2

My RandomForest model trains to 100% accuracy on the training set (70,000 rows) and 99.9% accuracy on the test set (30,000 rows).

Can a model still be "overfit" if it is hitting 99.9% on the hidden test set on Kaggle (ie, 30,000 rows withheld on Kaggle by instructor)?

Running predict(randomForest.fit, data=test, type='response') gives all probabilities that are very close to 1 or 0, like 0.99 or 0.1.

Plotting this as an ROC curve seems meaningless - it is a straight vertical line to the upper-left (perfect classifier) point, then straight to the right:

  .______
  |
  |
  |

Thanks in advance.

puf
  • 21
  • How's your precision-recall curve? – jsaporta Nov 27 '20 at 02:13
  • A decent hack is to back off on the parameter size, to reduce the max depth to require more samples per leaf, Until you see an error curve that you can operate against. Then you can set thresholds and parameters, and then undo those hobbles. – EngrStudent Nov 27 '20 at 03:09
  • 1
    What's your definition of overfitting? Does this observation satisfy that definition? Why or why not? – Sycorax Nov 27 '20 at 04:40
  • @Jason Well, using the predict(type="response",..) output (YES/NO), the confusion matrix shows a single misclassified point out of 70,000, for a random-forest of depth 5. Even if I set predict(type="prob",..), the probabilities are so skewed towards 0 or 1 that they will all generate the same confusion matrix (ie, the one with a single misclassified point). – puf Nov 27 '20 at 07:54
  • @EngrStudent Yes, that is a good idea; without other options, it may be worth a try. Thanks! – puf Nov 27 '20 at 07:57
  • @Sycorax not sure-- i'm still just learning. I only have a single misclassified point out of 70,000 for a random forest of depth 5. Does that seem strangely accurate or not? I don't know. It seems overfit by intuition. – puf Nov 27 '20 at 07:58
  • 1
    If something seems too good to be true it's worth triple checking your code for bugs and data for leaks. – Tim May 30 '23 at 07:38

2 Answers2

1

Can a model still be "overfit" if it is hitting 99.9% on the hidden test set on Kaggle (ie, 30,000 rows withheld on Kaggle by instructor)?

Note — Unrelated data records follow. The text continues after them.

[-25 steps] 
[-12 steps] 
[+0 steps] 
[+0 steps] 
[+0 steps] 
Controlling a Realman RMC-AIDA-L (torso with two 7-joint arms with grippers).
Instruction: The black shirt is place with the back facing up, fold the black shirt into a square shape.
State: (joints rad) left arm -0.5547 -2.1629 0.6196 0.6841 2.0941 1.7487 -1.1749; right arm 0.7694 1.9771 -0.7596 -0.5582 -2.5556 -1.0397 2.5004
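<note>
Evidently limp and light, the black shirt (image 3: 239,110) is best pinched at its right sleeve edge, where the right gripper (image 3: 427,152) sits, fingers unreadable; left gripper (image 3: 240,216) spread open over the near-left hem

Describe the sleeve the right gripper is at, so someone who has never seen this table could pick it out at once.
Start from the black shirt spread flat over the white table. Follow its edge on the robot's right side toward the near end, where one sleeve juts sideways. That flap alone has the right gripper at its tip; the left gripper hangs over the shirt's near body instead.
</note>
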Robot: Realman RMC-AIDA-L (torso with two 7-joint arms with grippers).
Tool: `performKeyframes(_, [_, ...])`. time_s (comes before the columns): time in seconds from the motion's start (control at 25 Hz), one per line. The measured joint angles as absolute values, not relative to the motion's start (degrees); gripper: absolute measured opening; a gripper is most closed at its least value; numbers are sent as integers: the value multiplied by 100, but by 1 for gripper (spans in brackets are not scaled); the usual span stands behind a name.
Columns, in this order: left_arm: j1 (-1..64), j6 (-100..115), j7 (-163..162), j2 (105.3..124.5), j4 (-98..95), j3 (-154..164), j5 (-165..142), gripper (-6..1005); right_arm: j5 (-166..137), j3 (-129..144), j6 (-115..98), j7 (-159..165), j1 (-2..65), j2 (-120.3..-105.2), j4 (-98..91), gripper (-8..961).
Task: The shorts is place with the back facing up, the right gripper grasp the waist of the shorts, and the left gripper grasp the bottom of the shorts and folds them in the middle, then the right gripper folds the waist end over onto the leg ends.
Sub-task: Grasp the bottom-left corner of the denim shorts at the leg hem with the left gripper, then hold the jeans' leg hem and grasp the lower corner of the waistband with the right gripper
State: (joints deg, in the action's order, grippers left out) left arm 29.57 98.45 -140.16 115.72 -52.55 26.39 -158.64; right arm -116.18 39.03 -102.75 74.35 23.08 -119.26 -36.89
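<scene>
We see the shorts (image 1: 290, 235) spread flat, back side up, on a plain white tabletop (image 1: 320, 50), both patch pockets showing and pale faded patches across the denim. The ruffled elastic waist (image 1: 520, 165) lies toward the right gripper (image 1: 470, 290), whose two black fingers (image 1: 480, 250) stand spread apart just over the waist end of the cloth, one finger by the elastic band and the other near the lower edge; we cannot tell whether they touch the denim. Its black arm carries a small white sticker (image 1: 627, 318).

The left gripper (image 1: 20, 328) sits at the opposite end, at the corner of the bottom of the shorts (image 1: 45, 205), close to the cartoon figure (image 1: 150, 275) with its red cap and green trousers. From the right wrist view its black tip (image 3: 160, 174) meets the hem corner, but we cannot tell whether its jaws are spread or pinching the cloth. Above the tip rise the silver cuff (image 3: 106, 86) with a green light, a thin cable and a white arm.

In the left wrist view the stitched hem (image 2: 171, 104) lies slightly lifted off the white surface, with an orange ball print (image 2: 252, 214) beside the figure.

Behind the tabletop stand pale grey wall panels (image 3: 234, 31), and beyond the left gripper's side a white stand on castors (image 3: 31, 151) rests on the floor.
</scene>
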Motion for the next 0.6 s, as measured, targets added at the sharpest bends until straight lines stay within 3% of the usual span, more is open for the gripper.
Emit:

Consider a situation where you have a strong class imbalance where $99.95\%$ of the categories belong to one class. In such a situation, your accuracy, after going through all kinds of trouble to learn and implement fancy machine learning methods, is worse than some jerk would get by predicting the majority category every time. In this case, your model performance turns out to be quite poor, despite what appears to be a sky-high accuracy score, so pointing out, "Look at how good my holdout performance is! No overfitting here!" does not work.

It might be that you could achieve $99.97\%$ training accuracy and $99.96\%$ holdout accuracy with a simpler model, which would indicate overfitting according to a pretty standard definition where in-sample performance is improved at the expense of out-of-sample performance.

Despite the flaws of accuracy as a performance metric, I agree that $99.9\%$ on holdout data at least sounds impressive (though, depending on the prevalence, it might be poor), and if you have reason to believe that $99.9\%$ accuracy really is good performance for this task, you might not care that you could achieve $99.92\%$ with a simpler model that has a worse in-sample score, despite the overfitting present in your model. (Whether or not you should be interested in the accuracy score is a separate matter, one addressed in the above link.)

Dave
  • 62,186
  • 1
    You notice the flaws in accuracy and then seem to accept 99.9% as an “impressive” result. It isn't unless you know the base rate. – Tim May 30 '23 at 07:36
1

adding to dave answer. You should also be careful if your train and test data were "seperate" with no look ahead and leakage.